2. The information processing apparatus according to claim 1,
further comprising an additional information analyzing unit that
analyzes additional information added to a character string
contained in the received input information, wherein the updating
processor updates the information relating to the character string
as the recognition target based on the calculated popularity level
and an analysis result of the additional information.
3. The information processing apparatus according to claim 2,
wherein the updating processor weighs the calculated popularity
level in accordance with the analysis result of the additional
information and updates the information relating to the character
string as the recognition target based on the weighed popularity
level.
4. The information processing apparatus according to claim 2,
wherein the updating processor excludes the character string with
the additional information added from the information relating to
the character string as the recognition target based on the
analysis result of the additional information.
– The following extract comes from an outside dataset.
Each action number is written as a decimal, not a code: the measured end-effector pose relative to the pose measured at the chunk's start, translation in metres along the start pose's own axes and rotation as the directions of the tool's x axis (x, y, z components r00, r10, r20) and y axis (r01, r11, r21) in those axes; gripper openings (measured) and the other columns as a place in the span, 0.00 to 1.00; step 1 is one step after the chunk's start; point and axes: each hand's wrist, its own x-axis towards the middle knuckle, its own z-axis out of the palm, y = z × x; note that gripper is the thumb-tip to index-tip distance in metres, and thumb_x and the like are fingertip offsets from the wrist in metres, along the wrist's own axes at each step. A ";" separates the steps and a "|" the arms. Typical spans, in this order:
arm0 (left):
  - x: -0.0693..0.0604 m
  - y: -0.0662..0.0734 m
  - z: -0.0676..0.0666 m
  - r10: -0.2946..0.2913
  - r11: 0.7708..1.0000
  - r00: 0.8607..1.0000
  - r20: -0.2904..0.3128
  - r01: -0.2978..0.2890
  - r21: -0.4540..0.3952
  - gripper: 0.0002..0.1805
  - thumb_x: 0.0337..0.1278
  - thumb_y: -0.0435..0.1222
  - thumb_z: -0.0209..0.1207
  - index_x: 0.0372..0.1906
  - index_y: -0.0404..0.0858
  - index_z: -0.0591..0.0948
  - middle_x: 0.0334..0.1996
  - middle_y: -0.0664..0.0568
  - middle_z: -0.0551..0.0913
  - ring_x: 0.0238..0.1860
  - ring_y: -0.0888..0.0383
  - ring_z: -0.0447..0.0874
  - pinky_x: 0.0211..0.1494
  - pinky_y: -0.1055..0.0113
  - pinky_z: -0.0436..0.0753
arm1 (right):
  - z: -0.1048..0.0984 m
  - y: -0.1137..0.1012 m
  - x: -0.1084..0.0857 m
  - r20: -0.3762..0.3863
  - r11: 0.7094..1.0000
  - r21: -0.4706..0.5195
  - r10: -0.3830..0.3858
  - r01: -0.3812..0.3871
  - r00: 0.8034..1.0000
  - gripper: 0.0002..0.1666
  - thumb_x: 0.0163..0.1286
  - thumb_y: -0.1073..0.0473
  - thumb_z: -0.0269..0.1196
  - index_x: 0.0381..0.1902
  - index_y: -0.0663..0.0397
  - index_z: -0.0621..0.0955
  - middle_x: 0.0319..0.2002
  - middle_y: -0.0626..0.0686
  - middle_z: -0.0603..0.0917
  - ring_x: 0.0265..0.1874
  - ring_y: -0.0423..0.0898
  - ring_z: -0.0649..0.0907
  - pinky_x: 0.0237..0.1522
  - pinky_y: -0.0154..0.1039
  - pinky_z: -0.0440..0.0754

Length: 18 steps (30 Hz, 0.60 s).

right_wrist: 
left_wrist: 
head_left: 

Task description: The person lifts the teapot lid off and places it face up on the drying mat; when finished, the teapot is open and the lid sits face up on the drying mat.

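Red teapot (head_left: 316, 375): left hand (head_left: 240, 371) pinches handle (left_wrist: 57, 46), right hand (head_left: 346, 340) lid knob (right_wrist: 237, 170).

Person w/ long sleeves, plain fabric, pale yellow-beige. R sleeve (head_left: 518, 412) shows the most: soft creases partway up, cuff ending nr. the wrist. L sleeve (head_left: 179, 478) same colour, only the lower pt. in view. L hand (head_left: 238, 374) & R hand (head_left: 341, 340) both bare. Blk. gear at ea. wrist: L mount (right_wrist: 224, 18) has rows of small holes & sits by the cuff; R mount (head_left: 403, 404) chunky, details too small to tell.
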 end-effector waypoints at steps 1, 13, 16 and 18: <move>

5. The information processing apparatus according to claim 1,
wherein the popularity level calculating unit calculates, as the
popularity level, a difference between time indicating the
appearance timing of each of the divided character strings and time
indicating a latest appearance timing of the same character string
divided from the input information received before the appearance
timing.
6. The information processing apparatus according to claim 5,
wherein the updating processor updates the information relating to
the character string as the recognition target such that as the
difference indicating the popularity level is smaller, a
recognition rate of the character string having the popularity
level is higher.
7. The information processing apparatus according to claim 5,
wherein when the difference indicating the popularity level is
larger than a predetermined value and cumulative number of times of
appearance of the character string having the popularity level is
larger than a predetermined number of times, the updating processor
prohibits exclusion of the character string having the popularity
level from the information relating to the character string as the
recognition target.
8. The information processing apparatus according to claim 1,
wherein the updating processor updates the information relating to
the character string as the recognition target for each user based
on the input information provided by the user.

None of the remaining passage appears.